* [Work task]
Look through the listing below and write out exactly the lines from the line with "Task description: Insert" to the line with "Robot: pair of", both included, and no others.

Task inputs below:

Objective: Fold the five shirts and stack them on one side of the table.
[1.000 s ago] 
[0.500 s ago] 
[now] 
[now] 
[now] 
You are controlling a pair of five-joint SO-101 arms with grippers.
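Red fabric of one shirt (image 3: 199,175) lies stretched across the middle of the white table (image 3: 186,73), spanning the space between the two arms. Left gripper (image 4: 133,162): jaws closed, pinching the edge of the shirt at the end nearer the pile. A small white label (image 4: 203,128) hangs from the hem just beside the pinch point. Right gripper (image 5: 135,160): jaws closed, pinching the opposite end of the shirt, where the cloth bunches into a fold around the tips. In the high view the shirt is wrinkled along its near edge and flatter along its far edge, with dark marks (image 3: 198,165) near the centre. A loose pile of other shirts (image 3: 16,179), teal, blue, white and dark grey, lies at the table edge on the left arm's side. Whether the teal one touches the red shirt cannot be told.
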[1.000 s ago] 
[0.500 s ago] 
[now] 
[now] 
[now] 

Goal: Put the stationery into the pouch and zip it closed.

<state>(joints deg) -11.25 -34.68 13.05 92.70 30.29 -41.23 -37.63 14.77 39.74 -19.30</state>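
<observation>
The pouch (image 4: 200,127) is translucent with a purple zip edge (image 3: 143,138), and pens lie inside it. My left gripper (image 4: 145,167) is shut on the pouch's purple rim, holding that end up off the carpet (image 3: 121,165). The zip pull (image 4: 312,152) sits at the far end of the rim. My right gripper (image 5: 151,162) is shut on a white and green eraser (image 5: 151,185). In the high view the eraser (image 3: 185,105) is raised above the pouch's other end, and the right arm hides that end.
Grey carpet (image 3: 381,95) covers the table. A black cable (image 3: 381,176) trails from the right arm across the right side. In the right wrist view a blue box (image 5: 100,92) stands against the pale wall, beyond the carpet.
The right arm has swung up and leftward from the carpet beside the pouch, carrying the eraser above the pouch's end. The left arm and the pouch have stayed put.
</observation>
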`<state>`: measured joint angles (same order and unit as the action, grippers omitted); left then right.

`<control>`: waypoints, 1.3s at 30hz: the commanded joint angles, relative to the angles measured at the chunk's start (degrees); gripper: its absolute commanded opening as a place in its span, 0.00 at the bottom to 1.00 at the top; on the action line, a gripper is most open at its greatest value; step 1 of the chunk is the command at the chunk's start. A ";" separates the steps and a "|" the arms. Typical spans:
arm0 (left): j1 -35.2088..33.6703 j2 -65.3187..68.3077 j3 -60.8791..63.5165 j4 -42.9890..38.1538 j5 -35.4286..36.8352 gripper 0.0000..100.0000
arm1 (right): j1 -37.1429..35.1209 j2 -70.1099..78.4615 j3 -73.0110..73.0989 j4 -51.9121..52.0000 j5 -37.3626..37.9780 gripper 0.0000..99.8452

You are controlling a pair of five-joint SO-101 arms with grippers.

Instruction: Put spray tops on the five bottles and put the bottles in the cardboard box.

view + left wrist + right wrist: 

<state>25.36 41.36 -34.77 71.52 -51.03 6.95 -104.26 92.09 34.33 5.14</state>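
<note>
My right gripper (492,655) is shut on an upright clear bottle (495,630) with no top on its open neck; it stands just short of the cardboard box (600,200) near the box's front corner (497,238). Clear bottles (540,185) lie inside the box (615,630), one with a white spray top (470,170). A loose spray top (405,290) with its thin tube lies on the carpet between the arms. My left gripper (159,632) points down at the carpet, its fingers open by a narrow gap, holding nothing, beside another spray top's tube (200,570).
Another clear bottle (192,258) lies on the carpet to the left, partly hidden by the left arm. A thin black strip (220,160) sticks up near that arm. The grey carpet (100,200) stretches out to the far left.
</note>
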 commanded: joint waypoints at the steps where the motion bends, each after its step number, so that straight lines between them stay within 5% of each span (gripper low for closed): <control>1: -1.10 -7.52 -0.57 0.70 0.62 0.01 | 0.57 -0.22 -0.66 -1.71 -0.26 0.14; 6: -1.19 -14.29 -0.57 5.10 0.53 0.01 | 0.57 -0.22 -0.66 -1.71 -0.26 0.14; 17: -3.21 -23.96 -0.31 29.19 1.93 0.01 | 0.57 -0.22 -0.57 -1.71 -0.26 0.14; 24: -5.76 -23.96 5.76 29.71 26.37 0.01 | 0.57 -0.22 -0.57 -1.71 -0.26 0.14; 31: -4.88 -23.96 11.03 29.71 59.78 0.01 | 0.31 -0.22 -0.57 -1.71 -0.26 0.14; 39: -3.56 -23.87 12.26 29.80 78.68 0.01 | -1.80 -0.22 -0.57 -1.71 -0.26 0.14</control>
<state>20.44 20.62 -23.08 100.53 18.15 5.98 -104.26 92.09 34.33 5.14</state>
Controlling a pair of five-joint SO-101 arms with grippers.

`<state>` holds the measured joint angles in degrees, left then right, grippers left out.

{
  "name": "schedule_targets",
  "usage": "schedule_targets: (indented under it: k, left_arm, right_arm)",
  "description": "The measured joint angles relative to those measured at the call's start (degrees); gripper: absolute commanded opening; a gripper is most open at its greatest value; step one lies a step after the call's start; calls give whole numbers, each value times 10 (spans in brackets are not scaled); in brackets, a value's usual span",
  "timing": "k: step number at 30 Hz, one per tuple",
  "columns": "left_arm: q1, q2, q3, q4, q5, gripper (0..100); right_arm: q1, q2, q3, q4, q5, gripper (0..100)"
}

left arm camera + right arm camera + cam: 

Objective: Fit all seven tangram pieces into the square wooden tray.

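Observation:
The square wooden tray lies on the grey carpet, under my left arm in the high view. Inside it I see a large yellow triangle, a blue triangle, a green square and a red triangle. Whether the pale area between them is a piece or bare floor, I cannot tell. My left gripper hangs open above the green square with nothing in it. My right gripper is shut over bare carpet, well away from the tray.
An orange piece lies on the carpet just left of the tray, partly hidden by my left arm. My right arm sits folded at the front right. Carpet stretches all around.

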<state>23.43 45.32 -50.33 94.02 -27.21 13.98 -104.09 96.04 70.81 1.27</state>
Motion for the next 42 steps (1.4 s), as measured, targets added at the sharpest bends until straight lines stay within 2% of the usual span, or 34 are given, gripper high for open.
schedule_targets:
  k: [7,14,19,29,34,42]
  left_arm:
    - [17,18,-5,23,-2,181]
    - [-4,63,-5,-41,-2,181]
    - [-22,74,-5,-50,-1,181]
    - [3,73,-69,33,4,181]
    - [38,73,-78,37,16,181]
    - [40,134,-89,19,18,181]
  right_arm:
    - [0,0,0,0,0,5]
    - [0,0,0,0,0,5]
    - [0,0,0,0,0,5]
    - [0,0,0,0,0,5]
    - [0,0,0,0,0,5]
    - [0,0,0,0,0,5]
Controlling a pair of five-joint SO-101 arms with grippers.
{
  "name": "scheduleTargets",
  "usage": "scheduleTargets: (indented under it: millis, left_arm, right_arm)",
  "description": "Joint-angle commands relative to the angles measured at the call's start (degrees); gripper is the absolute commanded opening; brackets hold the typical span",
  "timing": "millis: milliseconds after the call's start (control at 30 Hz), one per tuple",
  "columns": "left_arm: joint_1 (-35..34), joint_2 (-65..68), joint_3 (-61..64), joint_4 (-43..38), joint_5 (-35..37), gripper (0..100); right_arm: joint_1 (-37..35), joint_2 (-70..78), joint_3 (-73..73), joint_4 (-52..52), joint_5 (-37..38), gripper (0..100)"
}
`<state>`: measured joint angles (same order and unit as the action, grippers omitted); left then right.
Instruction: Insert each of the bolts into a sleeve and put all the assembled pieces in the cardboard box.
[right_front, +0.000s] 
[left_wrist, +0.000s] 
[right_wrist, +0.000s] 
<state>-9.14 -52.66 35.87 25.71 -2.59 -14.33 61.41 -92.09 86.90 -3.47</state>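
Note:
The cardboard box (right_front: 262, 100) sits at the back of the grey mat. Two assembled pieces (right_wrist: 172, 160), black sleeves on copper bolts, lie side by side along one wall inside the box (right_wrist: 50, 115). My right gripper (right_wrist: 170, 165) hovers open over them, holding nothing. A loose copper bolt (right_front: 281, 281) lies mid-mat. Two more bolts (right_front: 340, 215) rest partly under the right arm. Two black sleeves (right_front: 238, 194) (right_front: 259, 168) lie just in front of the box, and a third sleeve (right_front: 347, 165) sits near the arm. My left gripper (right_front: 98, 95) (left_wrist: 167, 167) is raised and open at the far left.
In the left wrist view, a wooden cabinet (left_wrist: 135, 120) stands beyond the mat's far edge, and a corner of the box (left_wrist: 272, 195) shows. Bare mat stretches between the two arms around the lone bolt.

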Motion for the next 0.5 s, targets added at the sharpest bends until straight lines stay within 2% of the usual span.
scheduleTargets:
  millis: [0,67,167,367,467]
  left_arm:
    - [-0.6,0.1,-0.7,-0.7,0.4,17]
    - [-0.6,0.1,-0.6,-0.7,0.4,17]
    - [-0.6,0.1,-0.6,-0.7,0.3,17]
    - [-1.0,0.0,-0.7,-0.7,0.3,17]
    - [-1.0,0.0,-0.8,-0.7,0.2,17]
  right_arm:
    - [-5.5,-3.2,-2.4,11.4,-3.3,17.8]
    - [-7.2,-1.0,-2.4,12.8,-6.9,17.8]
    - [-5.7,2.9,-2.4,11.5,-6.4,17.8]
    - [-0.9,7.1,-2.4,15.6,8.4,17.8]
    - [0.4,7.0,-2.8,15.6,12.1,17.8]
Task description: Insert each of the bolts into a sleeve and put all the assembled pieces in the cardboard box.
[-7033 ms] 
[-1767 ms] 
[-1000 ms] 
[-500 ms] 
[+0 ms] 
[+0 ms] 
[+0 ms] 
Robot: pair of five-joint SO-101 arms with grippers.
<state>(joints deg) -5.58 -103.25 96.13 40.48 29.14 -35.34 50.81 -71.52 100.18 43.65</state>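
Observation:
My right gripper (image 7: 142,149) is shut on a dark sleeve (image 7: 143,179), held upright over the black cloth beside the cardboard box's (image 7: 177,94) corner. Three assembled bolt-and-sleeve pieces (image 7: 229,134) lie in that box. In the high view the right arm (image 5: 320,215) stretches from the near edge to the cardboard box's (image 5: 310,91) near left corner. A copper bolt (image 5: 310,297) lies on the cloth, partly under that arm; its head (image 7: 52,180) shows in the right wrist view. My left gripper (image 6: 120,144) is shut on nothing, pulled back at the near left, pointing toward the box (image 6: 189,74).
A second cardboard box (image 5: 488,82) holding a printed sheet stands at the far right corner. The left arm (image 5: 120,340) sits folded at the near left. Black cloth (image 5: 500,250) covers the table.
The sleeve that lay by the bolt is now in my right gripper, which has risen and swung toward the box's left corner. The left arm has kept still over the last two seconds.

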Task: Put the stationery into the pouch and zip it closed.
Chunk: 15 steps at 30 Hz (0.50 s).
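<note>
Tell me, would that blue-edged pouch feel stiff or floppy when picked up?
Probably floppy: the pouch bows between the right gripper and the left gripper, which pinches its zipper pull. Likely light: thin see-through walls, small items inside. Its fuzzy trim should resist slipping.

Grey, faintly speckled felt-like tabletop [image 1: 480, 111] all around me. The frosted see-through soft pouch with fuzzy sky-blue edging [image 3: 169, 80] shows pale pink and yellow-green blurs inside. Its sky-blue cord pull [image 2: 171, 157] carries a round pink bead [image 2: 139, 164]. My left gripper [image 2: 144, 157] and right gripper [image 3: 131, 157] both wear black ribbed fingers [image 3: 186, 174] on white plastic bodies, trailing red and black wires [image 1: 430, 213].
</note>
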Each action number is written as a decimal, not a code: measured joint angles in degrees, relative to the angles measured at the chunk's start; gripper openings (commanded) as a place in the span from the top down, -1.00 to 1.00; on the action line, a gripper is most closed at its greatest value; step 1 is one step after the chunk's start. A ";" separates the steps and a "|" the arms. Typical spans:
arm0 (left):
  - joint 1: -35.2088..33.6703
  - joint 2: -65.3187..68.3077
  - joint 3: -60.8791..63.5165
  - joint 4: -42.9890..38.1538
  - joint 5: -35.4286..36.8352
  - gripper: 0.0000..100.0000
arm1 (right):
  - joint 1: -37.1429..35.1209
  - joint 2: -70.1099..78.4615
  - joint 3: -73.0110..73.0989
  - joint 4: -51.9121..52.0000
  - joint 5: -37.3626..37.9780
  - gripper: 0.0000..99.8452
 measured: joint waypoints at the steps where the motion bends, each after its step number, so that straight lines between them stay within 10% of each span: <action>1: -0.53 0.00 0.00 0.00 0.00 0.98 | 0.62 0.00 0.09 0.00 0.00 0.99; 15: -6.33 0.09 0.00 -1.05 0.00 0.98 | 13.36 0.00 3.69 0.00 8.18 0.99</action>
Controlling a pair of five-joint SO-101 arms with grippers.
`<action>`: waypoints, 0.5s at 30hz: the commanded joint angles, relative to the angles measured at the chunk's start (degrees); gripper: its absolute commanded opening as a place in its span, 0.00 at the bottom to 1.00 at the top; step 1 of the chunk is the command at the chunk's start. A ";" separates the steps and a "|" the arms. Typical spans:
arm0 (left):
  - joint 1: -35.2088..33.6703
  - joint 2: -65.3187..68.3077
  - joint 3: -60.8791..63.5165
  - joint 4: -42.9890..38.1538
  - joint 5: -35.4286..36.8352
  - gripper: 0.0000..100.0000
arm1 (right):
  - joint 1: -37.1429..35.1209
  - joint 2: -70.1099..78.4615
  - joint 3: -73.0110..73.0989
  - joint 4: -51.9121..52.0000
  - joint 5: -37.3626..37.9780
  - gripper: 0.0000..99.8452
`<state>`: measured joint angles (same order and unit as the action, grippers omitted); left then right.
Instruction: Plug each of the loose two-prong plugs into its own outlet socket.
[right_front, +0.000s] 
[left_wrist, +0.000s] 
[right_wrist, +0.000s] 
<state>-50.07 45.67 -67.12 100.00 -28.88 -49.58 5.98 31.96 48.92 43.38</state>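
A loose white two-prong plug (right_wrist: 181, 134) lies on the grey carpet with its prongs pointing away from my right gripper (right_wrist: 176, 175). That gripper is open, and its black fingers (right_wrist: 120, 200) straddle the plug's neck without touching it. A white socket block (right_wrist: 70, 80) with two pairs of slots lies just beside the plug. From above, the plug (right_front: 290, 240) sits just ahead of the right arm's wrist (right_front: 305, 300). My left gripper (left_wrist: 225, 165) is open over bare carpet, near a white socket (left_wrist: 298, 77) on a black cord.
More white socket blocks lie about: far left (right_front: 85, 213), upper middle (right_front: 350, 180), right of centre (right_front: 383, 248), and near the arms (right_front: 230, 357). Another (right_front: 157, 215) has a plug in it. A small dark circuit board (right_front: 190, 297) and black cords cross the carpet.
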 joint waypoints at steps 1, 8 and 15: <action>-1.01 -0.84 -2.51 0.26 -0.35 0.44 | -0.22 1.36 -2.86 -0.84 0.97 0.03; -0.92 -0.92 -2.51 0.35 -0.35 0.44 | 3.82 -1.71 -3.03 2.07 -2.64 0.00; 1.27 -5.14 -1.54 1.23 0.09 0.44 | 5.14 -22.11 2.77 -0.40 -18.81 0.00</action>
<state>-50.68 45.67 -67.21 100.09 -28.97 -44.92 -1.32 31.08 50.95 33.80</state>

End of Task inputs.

* [Result for this exercise]
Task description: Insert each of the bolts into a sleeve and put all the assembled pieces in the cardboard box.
[-7033 ms] 
[-1767 ms] 
[-1000 ms] 
[-500 ms] 
[+0 ms] 
[+0 ms] 
[+0 ms] 
Robot: pair of five-joint SO-101 arms with grippers.

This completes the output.